La connettività è il nuovo motore della mobilità moderna. Con la produzione di oltre due milioni di veicoli Volkswagen dotati di tecnologia Car2X in Europa, la casa automobilistica tedesca compie un passo decisivo verso la Vision Zero, l’obiettivo ambizioso di un traffico senza incidenti gravi.
La tecnologia Car2X consente ai veicoli di comunicare in tempo reale tra loro e con l’infrastruttura stradale, creando un ecosistema intelligente capace di prevedere e prevenire situazioni critiche. Basata sul principio dell’intelligenza locale di sciame, questa rete dinamica rende la guida più sicura, più comoda e più efficiente.
In presenza di pericoli, il sistema di allerta per i pericoli del traffico invia messaggi immediati direttamente sulla strumentazione digitale del veicolo. Ciò avviene in millisecondi, senza la necessità di copertura mobile, grazie alla comunicazione diretta tra i veicoli e le unità stradali intelligenti. Questo garantisce una reazione tempestiva in caso di frenata improvvisa, coda in avvicinamento o presenza di veicoli di emergenza.
Secondo Veronica Lehr, Head of Driver Assist Systems di Volkswagen, l’espansione di Car2X “rende il traffico stradale più cooperativo e predittivo. È una componente chiave per la nostra Vision Zero e per una mobilità del futuro più sicura, intelligente e connessa”.
In tutta Europa, le infrastrutture stanno seguendo la stessa direzione. Autobahn GmbH in Germania ha già equipaggiato oltre 1.000 rimorchi per lavori stradali con la tecnologia Car2X, mentre l’Austria ha integrato le unità stradali su tutta la rete autostradale. Italia, Spagna, Repubblica Ceca, Ungheria e Slovenia stanno installando sempre più dispositivi Car2X per migliorare la sicurezza di veicoli di emergenza e operatori stradali, con un raggio d’azione fino a 800 metri.
Un esempio concreto riguarda i Vigili del Fuoco: se un loro mezzo è dotato di Car2X, gli altri automobilisti ricevono un avviso visivo e sonoro che indica la direzione da cui il veicolo di emergenza sta arrivando, riducendo automaticamente il volume del sistema infotainment per garantire massima attenzione.
Oltre alla sicurezza, Car2X apre le porte a una nuova era di assistenza intelligente alla guida. La tecnologia funziona come un sensore virtuale che amplia le capacità dei sensori di bordo. Sistemi come il Travel Assist con ACC possono così adattare la velocità in base alle informazioni ricevute, anche quando la situazione non è ancora visibile. Questo si traduce in una guida più fluida, predittiva e rispettosa dei limiti di sicurezza.
Per i cambi di corsia assistiti in autostrada, Car2X consente una gestione dell’accelerazione ancora più precisa.
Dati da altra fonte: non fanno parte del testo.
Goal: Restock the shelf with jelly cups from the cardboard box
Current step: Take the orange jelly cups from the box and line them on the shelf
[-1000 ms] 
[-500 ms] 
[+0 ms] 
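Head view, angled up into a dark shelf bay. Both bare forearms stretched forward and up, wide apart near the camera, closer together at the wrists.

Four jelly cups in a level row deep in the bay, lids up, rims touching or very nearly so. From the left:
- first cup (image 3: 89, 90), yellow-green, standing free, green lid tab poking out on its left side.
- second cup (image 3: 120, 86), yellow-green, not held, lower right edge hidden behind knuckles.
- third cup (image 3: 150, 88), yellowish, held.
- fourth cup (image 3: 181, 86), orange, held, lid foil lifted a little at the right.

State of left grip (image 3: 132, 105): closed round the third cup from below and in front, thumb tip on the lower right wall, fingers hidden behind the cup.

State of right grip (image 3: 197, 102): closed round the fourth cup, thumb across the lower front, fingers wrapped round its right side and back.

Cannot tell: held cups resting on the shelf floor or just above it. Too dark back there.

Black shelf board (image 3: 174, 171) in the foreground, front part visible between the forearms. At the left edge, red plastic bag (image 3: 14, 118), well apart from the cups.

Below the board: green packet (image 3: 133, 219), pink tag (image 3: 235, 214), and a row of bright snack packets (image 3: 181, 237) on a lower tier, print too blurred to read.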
In prospettiva, anche biciclette, motociclette, camion e autobus entreranno nella rete Car2X, ampliando ulteriormente la cooperazione su strada. In questo contesto, Volkswagen è tra i membri fondatori della Coalition for Cyclist Safety, un’iniziativa nata nel 2023 per migliorare la sicurezza dei ciclisti integrandoli nell’ecosistema digitale dei trasporti.
Dal punto di vista tecnico, la comunicazione diretta Car2X si basa sullo standard Wi-Fi p, che consente lo scambio di dati in tempo reale entro un raggio massimo di 800 metri. Il sistema è aperto e standardizzato, quindi compatibile anche con veicoli di altri costruttori, e tutela la privacy grazie all’anonimizzazione dei messaggi. L’attivazione di Car2X avviene dal sistema di infotainment del veicolo e la trasmissione è completamente gratuita, poiché non richiede rete mobile.
Oggi la tecnologia Car2X è disponibile su una gamma sempre più ampia di modelli: Volkswagen Golf, T-Roc, Tiguan, Tayron, Passat, ID.3, ID.4, ID.5 e ID.7.
Con Car2X, Volkswagen consolida il suo ruolo da protagonista nella trasformazione digitale della mobilità, offrendo una guida più sicura, predittiva e connessa. Un passo concreto verso un futuro in cui le auto non solo viaggiano, ma dialogano, cooperano e proteggono chi le guida e chi le circonda.